[Records from a data collection]
══════════════════════════════

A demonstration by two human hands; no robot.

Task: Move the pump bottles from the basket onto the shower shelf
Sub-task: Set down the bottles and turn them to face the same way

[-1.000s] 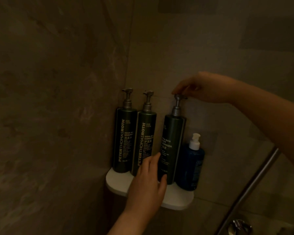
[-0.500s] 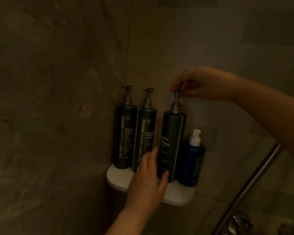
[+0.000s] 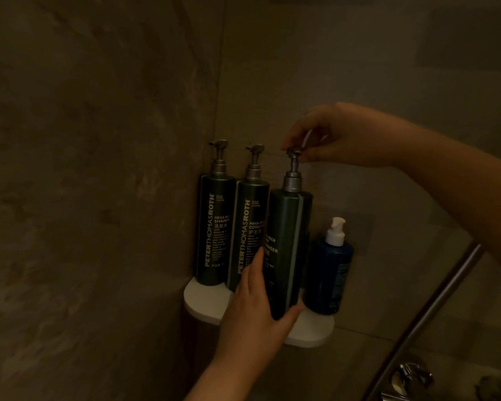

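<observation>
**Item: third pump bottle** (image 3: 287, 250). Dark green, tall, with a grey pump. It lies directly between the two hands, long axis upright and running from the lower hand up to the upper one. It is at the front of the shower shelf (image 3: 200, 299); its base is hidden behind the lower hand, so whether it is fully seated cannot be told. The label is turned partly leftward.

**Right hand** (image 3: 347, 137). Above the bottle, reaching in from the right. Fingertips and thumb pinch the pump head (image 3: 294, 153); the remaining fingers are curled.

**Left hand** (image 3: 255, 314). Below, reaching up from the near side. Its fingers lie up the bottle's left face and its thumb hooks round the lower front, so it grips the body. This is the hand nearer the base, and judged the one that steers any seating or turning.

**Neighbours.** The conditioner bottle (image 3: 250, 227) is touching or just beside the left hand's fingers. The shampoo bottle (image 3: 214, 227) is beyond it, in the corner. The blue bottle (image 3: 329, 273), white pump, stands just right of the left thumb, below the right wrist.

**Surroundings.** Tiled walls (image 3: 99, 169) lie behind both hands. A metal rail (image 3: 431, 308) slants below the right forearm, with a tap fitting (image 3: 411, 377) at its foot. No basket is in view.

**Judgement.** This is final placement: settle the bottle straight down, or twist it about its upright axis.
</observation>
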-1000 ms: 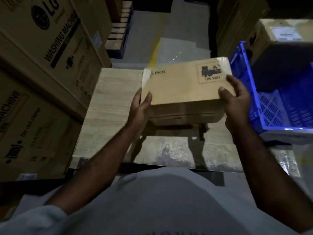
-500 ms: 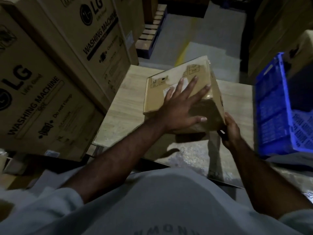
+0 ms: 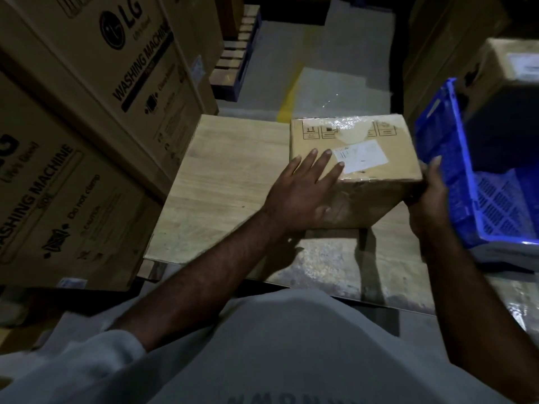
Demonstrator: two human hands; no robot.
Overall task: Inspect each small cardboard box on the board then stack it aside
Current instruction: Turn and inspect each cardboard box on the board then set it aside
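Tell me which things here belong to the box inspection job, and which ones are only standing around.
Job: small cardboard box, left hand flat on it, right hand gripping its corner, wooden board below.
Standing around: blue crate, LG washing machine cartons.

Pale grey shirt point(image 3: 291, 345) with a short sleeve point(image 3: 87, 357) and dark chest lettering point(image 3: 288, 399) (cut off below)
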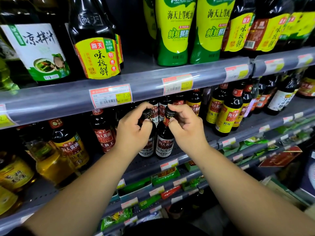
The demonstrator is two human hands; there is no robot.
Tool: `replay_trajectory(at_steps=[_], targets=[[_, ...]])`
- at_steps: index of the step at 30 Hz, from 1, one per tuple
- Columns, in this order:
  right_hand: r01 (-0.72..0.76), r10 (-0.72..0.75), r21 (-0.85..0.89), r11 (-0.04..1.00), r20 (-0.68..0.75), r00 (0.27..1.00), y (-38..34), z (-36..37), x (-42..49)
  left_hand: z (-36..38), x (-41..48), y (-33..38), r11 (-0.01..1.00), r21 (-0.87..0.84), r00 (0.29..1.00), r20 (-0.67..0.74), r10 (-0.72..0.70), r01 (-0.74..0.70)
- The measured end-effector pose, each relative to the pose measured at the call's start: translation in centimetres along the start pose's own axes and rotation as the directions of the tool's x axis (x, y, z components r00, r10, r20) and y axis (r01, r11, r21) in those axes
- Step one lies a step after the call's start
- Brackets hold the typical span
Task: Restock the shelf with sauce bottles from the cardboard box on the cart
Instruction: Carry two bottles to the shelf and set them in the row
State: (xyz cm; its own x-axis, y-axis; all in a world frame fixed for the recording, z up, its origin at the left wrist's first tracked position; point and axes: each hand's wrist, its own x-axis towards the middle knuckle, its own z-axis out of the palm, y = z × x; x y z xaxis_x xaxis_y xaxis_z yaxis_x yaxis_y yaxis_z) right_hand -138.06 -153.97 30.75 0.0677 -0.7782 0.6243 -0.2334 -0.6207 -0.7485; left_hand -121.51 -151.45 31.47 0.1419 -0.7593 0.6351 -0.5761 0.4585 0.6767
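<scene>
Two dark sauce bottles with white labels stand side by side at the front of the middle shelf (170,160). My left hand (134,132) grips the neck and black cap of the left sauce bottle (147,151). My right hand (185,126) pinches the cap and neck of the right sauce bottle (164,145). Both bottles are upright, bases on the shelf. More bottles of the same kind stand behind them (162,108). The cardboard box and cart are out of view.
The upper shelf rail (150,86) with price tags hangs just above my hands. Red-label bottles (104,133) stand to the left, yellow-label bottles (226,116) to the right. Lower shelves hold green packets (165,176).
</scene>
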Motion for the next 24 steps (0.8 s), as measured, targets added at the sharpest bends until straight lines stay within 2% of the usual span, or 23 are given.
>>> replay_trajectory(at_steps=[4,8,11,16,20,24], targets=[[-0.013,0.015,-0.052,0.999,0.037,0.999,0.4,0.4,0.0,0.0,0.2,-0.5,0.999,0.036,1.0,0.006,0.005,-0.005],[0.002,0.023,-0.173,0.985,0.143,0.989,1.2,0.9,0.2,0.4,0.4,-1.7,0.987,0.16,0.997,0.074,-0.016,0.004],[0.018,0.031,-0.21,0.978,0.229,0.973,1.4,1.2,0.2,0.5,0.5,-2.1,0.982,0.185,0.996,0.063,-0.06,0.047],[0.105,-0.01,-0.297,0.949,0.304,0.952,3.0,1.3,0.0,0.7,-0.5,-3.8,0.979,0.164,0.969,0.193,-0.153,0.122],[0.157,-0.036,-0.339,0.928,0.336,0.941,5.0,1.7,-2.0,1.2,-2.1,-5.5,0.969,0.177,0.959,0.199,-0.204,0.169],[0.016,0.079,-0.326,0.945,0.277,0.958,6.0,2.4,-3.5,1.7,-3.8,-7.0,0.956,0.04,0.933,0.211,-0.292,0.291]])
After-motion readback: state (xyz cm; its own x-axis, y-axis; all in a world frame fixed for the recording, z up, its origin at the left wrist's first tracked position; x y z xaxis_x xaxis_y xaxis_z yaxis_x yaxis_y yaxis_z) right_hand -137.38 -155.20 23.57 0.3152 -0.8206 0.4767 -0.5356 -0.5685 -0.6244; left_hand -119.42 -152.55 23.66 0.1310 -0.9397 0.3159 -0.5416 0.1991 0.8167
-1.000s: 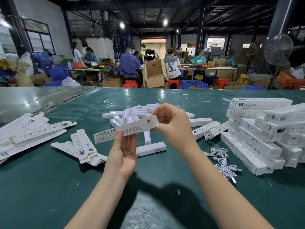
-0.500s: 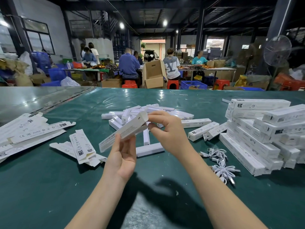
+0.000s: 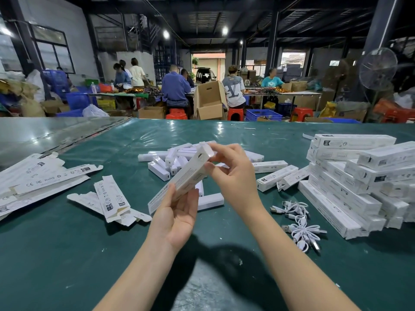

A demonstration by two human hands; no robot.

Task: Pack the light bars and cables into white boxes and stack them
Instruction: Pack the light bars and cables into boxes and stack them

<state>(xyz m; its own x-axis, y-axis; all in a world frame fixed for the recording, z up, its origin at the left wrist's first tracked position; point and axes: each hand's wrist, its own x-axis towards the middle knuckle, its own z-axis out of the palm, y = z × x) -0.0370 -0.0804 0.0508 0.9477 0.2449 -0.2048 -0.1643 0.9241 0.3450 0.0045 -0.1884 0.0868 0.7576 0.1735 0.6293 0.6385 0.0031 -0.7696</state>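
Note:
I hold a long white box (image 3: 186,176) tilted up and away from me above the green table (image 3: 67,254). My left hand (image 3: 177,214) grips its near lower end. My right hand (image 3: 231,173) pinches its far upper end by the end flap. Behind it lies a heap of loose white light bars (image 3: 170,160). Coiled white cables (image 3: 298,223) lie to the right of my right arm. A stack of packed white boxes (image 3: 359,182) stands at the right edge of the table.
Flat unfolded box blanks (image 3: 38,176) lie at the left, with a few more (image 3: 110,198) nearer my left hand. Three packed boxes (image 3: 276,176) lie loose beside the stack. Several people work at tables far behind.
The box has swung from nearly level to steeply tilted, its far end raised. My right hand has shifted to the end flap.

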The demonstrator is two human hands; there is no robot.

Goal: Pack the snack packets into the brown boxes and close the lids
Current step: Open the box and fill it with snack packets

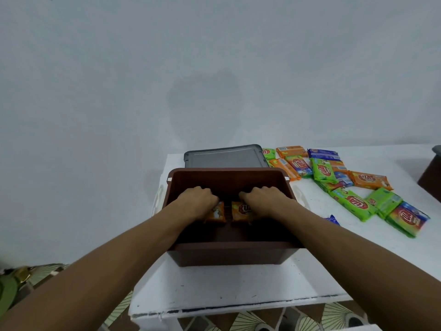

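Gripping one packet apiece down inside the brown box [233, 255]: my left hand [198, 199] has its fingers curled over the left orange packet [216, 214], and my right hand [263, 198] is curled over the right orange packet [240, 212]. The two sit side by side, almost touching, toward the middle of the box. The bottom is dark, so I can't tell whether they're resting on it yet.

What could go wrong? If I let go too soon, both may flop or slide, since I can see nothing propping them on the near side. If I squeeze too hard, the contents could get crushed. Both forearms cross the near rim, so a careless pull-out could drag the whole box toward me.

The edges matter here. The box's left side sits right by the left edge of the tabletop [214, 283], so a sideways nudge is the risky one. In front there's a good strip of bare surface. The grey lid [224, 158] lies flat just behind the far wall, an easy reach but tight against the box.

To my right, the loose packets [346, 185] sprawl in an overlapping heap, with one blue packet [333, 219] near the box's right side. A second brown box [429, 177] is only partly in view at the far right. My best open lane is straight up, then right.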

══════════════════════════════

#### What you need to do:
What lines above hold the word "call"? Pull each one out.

#### Task response:
- The measured end-effector pose, each relative to the pose measured at the call's start: translation in centimetres along the start pose's own axes and rotation as the directions of the tool's x axis (x, y, z components r00, r10, r20) and y axis (r01, r11, r21) in those axes
- Step one lies a step after the call's start

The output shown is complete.